As shown in FIGS. 1 to 5, the vortex and screen composite non-point pollution reduction apparatus 100 according to an embodiment of the present invention includes a processing unit 110, a storage unit 120, and an inlet unit 130 And, it includes an outlet portion 140, a baffle portion 150, and a screen portion 160.

The processing unit 110 separates contaminants contained in the fluid from the fluid by causing a vortex to be formed in the flow of the fluid flowing into the inner space, which is the space into which the fluid is introduced, and is accommodated inside the outer wall portion by a support (r). It is supported, and the inlet 130 to be described later is installed to communicate with the inner space.
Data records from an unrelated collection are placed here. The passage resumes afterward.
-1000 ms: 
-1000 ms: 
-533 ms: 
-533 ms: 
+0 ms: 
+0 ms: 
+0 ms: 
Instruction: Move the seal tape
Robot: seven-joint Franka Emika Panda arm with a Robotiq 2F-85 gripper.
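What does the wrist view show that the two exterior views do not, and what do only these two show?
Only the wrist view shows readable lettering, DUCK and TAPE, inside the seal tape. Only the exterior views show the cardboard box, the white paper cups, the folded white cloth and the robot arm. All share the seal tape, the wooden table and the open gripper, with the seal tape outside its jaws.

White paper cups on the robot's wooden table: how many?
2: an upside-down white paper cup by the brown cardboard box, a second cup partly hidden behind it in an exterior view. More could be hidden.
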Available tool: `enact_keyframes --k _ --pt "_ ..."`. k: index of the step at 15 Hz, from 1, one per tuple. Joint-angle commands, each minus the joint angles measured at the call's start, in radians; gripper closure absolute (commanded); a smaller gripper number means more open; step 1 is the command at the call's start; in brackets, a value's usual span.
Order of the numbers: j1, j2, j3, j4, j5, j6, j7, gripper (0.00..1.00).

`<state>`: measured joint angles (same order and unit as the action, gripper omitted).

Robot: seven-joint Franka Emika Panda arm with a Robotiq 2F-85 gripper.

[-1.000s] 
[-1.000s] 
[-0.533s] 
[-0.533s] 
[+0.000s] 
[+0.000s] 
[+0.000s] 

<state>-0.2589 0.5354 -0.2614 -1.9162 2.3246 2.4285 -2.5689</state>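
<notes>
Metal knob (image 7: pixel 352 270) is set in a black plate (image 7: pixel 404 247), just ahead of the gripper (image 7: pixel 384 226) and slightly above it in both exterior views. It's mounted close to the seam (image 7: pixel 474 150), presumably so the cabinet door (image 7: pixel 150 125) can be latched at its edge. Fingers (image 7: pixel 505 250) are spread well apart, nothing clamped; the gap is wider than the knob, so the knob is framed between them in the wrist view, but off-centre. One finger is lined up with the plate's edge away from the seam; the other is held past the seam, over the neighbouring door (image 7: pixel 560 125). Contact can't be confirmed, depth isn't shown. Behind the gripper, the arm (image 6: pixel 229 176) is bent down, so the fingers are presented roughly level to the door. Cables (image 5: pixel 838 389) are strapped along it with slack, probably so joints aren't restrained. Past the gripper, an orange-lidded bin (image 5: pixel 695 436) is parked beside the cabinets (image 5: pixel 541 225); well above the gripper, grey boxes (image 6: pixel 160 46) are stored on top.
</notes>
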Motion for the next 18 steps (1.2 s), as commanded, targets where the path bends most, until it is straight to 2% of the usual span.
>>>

The processing unit 110 includes, in more detail, a body portion 111, a column portion 112, and a spiral guide portion 113.

The body part 111 is provided in a cylindrical shape and forms the above-described inner space, and a column part 112 to be described later is vertically inserted into the inner space. In addition, an inner screen 161 to be described later may be installed at a portion forming the upper surface of the inner space.

The column part 112 is provided in a cylindrical shape and is installed vertically in the central portion of the inner space, and a spiral guide part 113 to be described later is installed along the longitudinal direction on the outer circumferential surface.

Meanwhile, a central space may be formed inside the pillar portion 112, and a plurality of through holes communicating with the above-described central space may be formed on the outer surface of the pillar portion 112.

As shown in FIG. 1, the central space of the column part 112 is communicated with the storage unit 120 to be described later. According to the central space and the through hole of the column part 112 described above, a spiral guide part ( As a vortex is formed in the flow of the fluid moving along 113), a relatively light part of the contaminants separated from the fluid may be immediately moved to the storage unit 120 along the central space through the through hole. That is, according to the structure of the pillar portion 112 as described above, contaminants having a small size and heavy weight that are not filtered by the screen unit 160 to be described later can be effectively removed from the fluid.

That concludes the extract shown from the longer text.